Digging In: A Novel(32)



But that bubble had burst. I needed to build a new life, and widening my social circle was one way to do it.

I smiled at Mykia. “I get off at five thirty. Do you need help packing up?”



When Trey arrived, trailed by the slim-hipped, bespectacled Colin, we’d already sat down to dinner. Jackie and Glynnis had pitched in, and we had chopped some early potatoes with some green onions and Swiss chard, topped them with some cheddar, and stuck them in the oven. Then we’d fried some bacon I’d found in the freezer and a half dozen eggs Glynnis had bought from the market and whipped some fresh cream to accompany the strawberries, which Mykia had said were on borrowed time.
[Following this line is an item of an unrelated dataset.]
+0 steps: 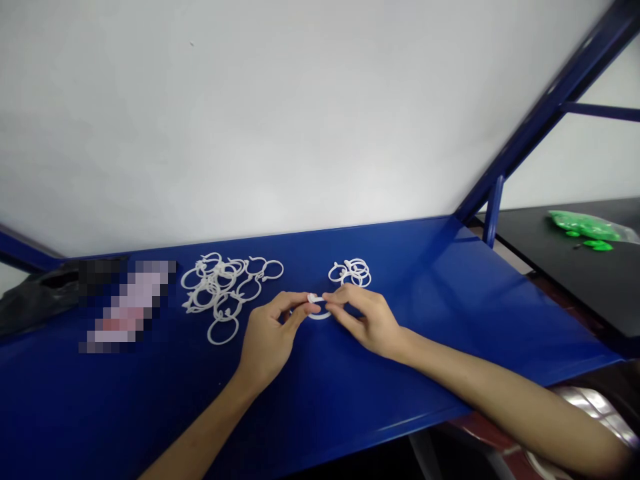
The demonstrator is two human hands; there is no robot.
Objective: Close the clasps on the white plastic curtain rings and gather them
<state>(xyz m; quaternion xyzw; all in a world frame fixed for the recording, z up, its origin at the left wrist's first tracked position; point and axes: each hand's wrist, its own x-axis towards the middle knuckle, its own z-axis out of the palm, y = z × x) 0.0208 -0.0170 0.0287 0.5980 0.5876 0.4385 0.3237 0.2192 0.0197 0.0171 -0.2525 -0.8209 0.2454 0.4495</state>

The boys grabbed plates, their movements awkward, almost shy. For all Trey’s talk of Colin’s rebelliousness, in a room full of women they both returned to boyhood, all jerky limbs and mumbling. Glynnis stood to make room for them at the table, and both boys blushed furiously as they found their places. We ate silently until I couldn’t stand it anymore.

“What do you think of the garden, Colin?” I said in his general direction.

Colin finished chewing, a long, laborious process, before he spoke. “Are you having a midlife crisis?” he said, blue eyes boring into me.

“That’s what I asked her,” Trey mumbled.

Colin’s expression was one of anticipation. This one liked to stir the pot.

I thought for a moment. Crisis. What did that really mean? I was in crisis when Jesse died. That was pure existential terror. How did my feelings of meaninglessness and isolation compare to run-of-the-mill, pass-me-a-glass-of-Chardonnay-I’m-in-my-forties anxiety?

I fought my irritation whenever I heard women complain about their fine lines and premenopausal weight gain, about their husbands always traveling for business, and, in this neighborhood, about the high cost of maintaining a summer home while saving for retirement. But they complained without true fear. The aging process didn’t seem nearly as daunting when you had someone to age with. I would never have that. Did that meet the definition of crisis? It was more than that. Like watching your future undergo a full nuclear meltdown, Fukushima-style. The effects threatened to last long after damage control was complete.

“I wouldn’t call it a crisis; it’s more like exploration,” I said to Colin, borrowing a word from his father. “Sometimes people change slowly, because life moves slowly.” I leaned forward, warming to my topic, though there was a definite possibility I was talking out of my ass. “For example, my grandmother’s sight diminished over years and years. First, she squinted at traffic when crossing the street. Then, she got glasses when she could afford them. Then, the doctor upped her prescription every year. Finally, she couldn’t see a thing unless she was wearing her glasses. She adapted to it over time. She kept her glasses on her nightstand, and during the day she wore them on a string tied around her neck. She adapted. She changed. But it was over many years.”

“Seems like an easier way to do it,” Mykia said as she helped herself to more eggs.

“But wasn’t that a necessary kind of change?” Glynnis asked. “Your grandmother had no choice but to adapt. What about change that you choose for yourself?”

I smiled at her earnest desire to understand. “I would argue that all change is necessary.”

“What about Dad?” Trey said, his tone bitter. “Was that a necessary change?”

“We can’t control life and death,” I said. “But we can control how we react to them.”

“Is that what you’re doing by digging up the backyard? Reacting? Dad would never have done that to the backyard.”

“No, he wouldn’t have,” I said after a moment. “And I wouldn’t have when he was still alive.”

“So you’re saying you’re a different person now,” Colin said, satisfied with his deduction.

“I think the fundamentals stay the same, but parts of me are different.”

Trey snorted. “Which part of you dug up the backyard?”

“The part that wants to build something meaningful.”

“That’s the heart,” Mykia said. “You had a heartshift.”

“I had a heartbreak,” I admitted.

The table went silent.

“I want to know . . . ,” Glynnis said quietly.

I smiled at her, encouraging. “What?”

“I want to know what the other kind of change is. The kind that isn’t slow.”

Tears burned at my eyes, hot and quick. “It’s the kind that pulls you by the hair. The unexpected jolt. It’s merciless, and it doesn’t allow you to change cell by cell, cushioning the blow with time. It smacks you into a new reality. It forces you to examine things you’d rather leave under a rock.”

I paused, embarrassed. Why had I said that? I was happy with my life, but the life I had before required Jesse to make things work. We were just fine living in the small world we’d created for ourselves. It worked for us. But what happened when “us” became “me”? Isolation. Loneliness. Fear.

The tears began to flow. Trey’s eyes filled, too.

“That kind of change is the kind that’s fucking unfair,” he said. “It’s the sucker punch.”

“And the only thing you can do when that happens,” I added, reaching out to touch his arm, “is to breathe your way through the pain.”